Work request
Go over the data and keep only the lines that include "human".

━━ Records to use

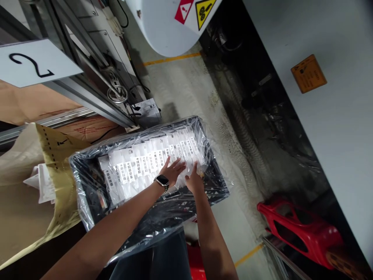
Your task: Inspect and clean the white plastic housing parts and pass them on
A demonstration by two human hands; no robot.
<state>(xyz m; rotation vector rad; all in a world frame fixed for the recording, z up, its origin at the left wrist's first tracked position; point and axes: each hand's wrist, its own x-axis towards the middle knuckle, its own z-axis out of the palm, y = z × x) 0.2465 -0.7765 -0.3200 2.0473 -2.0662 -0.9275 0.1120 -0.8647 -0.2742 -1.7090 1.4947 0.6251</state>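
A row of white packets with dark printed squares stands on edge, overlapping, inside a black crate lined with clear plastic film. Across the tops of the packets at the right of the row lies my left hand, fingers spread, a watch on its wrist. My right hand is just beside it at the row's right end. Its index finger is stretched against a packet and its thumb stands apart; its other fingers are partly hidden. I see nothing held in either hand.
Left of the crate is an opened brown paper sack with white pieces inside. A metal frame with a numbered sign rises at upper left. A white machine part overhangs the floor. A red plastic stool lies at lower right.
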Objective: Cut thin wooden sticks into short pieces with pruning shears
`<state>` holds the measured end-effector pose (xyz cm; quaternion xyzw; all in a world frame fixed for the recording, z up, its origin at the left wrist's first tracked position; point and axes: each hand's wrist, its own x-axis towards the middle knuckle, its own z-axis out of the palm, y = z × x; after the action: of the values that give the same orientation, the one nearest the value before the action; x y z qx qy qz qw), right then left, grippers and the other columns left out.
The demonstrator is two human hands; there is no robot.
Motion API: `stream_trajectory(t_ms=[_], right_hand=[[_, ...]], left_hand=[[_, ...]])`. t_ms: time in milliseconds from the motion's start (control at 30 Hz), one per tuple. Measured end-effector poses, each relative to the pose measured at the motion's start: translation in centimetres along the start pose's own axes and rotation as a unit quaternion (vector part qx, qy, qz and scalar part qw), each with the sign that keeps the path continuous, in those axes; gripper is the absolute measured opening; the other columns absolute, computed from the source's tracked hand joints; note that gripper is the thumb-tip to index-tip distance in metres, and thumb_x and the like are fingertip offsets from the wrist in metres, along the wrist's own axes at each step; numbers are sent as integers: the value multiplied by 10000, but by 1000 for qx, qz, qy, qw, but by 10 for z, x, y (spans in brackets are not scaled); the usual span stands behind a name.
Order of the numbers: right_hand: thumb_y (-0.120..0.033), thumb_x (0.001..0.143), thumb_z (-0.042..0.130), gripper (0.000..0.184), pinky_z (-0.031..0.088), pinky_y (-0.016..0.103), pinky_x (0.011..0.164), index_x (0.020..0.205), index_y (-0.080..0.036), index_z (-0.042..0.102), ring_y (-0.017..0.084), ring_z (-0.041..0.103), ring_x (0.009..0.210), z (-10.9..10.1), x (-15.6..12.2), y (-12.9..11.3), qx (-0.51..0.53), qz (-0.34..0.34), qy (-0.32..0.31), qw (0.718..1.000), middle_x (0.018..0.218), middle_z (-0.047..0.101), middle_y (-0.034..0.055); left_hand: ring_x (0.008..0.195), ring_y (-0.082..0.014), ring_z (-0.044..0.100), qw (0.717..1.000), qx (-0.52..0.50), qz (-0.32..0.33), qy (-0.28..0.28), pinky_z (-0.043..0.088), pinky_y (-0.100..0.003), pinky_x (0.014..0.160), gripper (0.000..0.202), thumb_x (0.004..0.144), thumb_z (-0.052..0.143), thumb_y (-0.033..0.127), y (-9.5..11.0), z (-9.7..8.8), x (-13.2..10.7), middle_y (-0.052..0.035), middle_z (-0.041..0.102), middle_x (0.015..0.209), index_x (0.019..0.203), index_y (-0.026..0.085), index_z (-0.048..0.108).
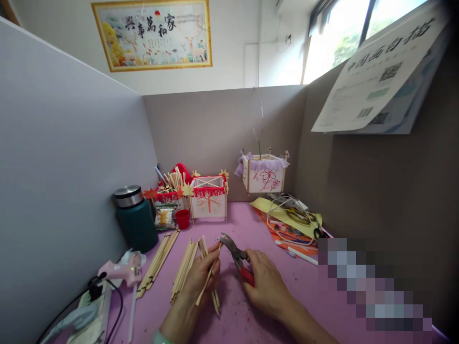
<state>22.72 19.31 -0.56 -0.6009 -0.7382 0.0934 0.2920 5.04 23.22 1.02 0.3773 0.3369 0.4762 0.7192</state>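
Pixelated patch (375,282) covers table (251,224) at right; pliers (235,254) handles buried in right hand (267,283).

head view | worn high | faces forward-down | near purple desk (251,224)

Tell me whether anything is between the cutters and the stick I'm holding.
Nothing visible does. The left hand holds the stick with its tip right at the open blades of the cutters in the right hand. The loose sticks lie off to the left, outside the gap.
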Motion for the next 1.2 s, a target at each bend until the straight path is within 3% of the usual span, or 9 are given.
stream_trajectory(t_ms=[333,500,600,867,1067,1200], right_hand=[[-171,681,500,225,306,255,616,903,-199,477,204,564,777,-2,4,-3,-18,9,-62,998,909,613,69],[-190,708,499,168,256,260,576,875,-206,485,213,595,720,8,7,3,-52,47,-81,994,827,658,69],[-200,710,498,148,259,251,564,857,-209,489,193,580,696,8,8,5,-20,59,-77,995,804,647,51],[-184,664,524,428,360,256,736,1090,-188,484,196,535,877,-5,6,7,53,42,-26,997,1000,576,67],[-179,660,525,525,341,300,865,1181,-182,465,232,478,1028,-1,1,-1,27,3,-30,999,1108,531,93],[-165,640,525,488,346,297,835,1126,-184,480,232,484,989,-4,0,-4,16,-1,-38,999,1060,540,86]], left_hand=[[291,-35,153,999,34,1,26,89,-190,315,589,730,644,397,-7,-7,2,129,327,394,1240,136,511],[292,-28,157,999,19,-27,30,84,-194,321,538,730,645,359,-8,-10,5,121,341,409,1210,142,536],[287,-23,175,999,-6,-31,29,84,-188,322,495,746,631,332,-8,-12,7,109,377,417,1198,148,547],[286,-20,187,998,-62,-23,-12,87,-175,318,471,785,602,293,2,-9,1,102,403,411,1232,167,524],[276,-24,189,998,-55,-20,-20,101,-176,316,435,791,599,289,1,-5,-1,107,395,380,1193,139,527],[278,-23,182,999,-32,-13,-17,96,-171,313,438,782,607,299,1,-3,-1,111,387,383,1176,122,531]])
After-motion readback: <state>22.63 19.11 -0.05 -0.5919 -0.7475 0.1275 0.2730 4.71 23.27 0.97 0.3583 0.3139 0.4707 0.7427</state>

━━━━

Response
A demonstration by two human hands; no robot.
The demonstrator is two human hands; there is no robot.

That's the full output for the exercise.